6. (2.) This virtual judgment, which is nothing but nature confirmed by accidents, is not a state of good by which a man is acceptable to God. Neither is it a sufficient principle of a good life, nor indeed of the actions of its own kind. Not of good life, because it may be in a single instance; and it can never be in all. The man that is good-natured, that is naturally meek and loving, goes the furthest upon this account; but without the conjunction of other virtues, it is a great way off from that good state, whither naturally it can but tend and incline: and we see some good things are made to serve some evil; and by temperance, and a moderate diet, some preserve their health, that they may not preserve their chastity and they may be habitually proud, because they are naturally chaste: and then this chastity is no virtue, but a disposition and an aptness only. In this sense that of St. James may be affirmed, "He that offends in one, is guilty of all;" that is, if his inclinations, and his accidentally-acquired habits, be such as to admit a mixture, they are not genuine and gracious: such are these that are the effects of a nature fitted towards a particular virtue. It must be a higher principle that makes an entire piety; nature and the habits growing upon her stock, cannot do it. Alexander was a continent prince, and the captive beauties of Persia were secured by it in their honours; but by rage he destroyed his friend, and by drunkenness he destroyed himself.
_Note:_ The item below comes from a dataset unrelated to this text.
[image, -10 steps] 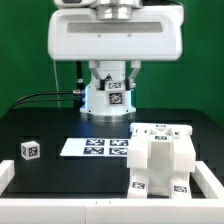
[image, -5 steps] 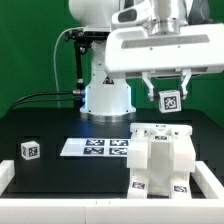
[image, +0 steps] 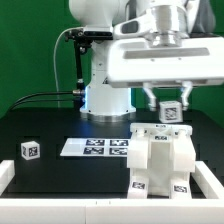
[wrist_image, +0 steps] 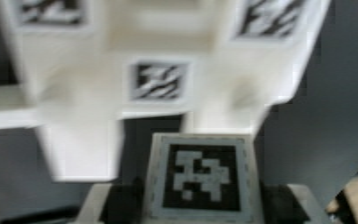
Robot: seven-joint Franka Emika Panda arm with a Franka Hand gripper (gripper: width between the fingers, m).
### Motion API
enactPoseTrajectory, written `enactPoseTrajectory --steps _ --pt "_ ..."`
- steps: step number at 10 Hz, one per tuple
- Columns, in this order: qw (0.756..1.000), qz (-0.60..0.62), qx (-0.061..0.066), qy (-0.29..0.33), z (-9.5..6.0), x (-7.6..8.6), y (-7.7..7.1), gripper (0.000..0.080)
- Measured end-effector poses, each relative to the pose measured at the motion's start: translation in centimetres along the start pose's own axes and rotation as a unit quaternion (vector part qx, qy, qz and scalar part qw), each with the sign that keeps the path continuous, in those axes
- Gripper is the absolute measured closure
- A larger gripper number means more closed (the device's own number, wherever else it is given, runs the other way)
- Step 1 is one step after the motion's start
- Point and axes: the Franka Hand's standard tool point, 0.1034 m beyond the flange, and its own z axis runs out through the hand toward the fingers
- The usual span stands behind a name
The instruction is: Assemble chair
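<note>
My gripper (image: 170,104) hangs at the exterior view's right, shut on a small white tagged block (image: 171,112), a loose piece of the chair. It hovers just above the back of the partly built chair (image: 158,160), a blocky white body bearing several tags. In the wrist view the held block (wrist_image: 201,172) fills the space between my fingers (wrist_image: 105,205), and the chair body (wrist_image: 158,80) lies beyond it. Whether the block touches the chair I cannot tell. Another tagged white cube (image: 29,150) sits alone at the exterior view's left.
The marker board (image: 97,147) lies flat on the black table, left of the chair. A white raised rim (image: 8,172) borders the table at the left and front. The arm's base (image: 106,98) stands behind the board.
The arm has swung from the middle to the exterior view's right, then dropped lower toward the chair, with the tagged block still held. The chair and cube have not moved.
</note>
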Motion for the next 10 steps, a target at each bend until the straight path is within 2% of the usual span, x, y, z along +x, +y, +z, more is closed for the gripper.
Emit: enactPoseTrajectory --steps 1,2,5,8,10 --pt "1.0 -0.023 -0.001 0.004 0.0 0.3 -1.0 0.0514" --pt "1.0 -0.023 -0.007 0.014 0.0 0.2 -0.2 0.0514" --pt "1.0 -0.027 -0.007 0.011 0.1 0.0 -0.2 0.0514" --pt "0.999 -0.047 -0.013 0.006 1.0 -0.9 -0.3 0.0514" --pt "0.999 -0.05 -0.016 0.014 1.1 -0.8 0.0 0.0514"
But neither is this virtual judgment a sufficient principle of the actions of its own kind; for this natural strength is nothing but an uneasiness and unaptness to suffer by common temptations; but place the man where he can be tempted, and this good disposition secures him not, because there be something in nature bigger than it.


7. It remains then, that to the constitution of a right and sure conscience, there is required a formal judgment, that is, a deliberation of the understanding, and a choice of the will, that being instructed, and this inclined by the grace of God: "Tantoque laudabilior munificentia nostra fore videbatur, quod ad illam non impetu quodam, sed consilio trahebamur," said Secundus': then it is right and good, then when it is not I Lib. 1. ep. 8. §. 9. Gierig, vol. 1. p. 33.